Précisons pour notre information qu’à l’époque le pourcentage d’admission des élèves de mon école à la Première école secondaire est inférieur à celui de la Itchû (anciennement celle de la première du premier cycle), et de la Yonchû (anciennement celle de la quatrième du premier cycle). Par contre, le pourcentage d’élèves de mon école qui réussissait leur admission à l’école navale et à l’école de l’armée était le plus haut du Japon. Puisque j’avais réussi à entrer dans l’une de ces écoles du premier cycle, je me sentais au meilleur de ma forme physique et intellectuelle. Un jour, mon père m’a fait venir et m’a dit que je devais faire mon possible pour obtenir et mériter mon entrée à la préparatoire de l’école militaire. À cette période, il était très difficile d’y entrer, car 50 candidats sur mille étaient choisis. Vous deviez être doué pour réussir l’exploit. Je n’ai jamais aimé étudier et la préparation à cet examen fut une expérience difficile et douloureuse. De toute ma vie, ce fut la période durant laquelle j’ai le plus étudié. Pour être éligible aux examens d’entrée, vous deviez être de la première ou de la deuxième année du premier cycle.
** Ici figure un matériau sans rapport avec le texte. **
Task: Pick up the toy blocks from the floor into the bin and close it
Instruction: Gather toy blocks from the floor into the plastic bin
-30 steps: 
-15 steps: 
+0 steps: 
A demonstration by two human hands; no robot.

Alors que j’étais dans ma deuxième année du premier cycle, j’ai obtenu la permission de mon école de prendre un congé sabbatique d’une année. Avec l’aide de deux tuteurs, l’un qui m’enseignait les mathématiques et l’autre la langue japonaise et les autres sujets, je passai cette année à étudier 12 ou 13 heures par jour. Heureusement ou malheureusement, j’ai réussi l’examen d’entrée et je fus placé sur la liste d’attente.

À cette époque, mon père avait beaucoup d’amis et de connaissances parmi les officiers militaires. L’une de ces connaissances était le proviseur de la préparatoire de l’école militaire, le major Yamada. Mon père m’a demandé si je voulais qu’il utilise son influence auprès du major Yamada pour intercéder en ma faveur dans le dossier. Je lui ai répondu que je préférais être accepté selon mes propres mérites. Après l’examen, le major Yamada fut mis au courant du fait que le fils du docteur Shioda avait rempli sa demande d’admission. Le major Yamada est venu trouver mon père et lui a offert de me faire admettre. C’est à ce moment que j’ai décidé de suivre ma propre voie en redevenant élève régulier de deuxième année à l’école secondaire no 6. C’est à l’occasion de ce retour que Takahashi Mikio est devenu mon confrère de classe. Celui-là même qui plus tard fut nommé directeur du bureau de la police métropolitaine.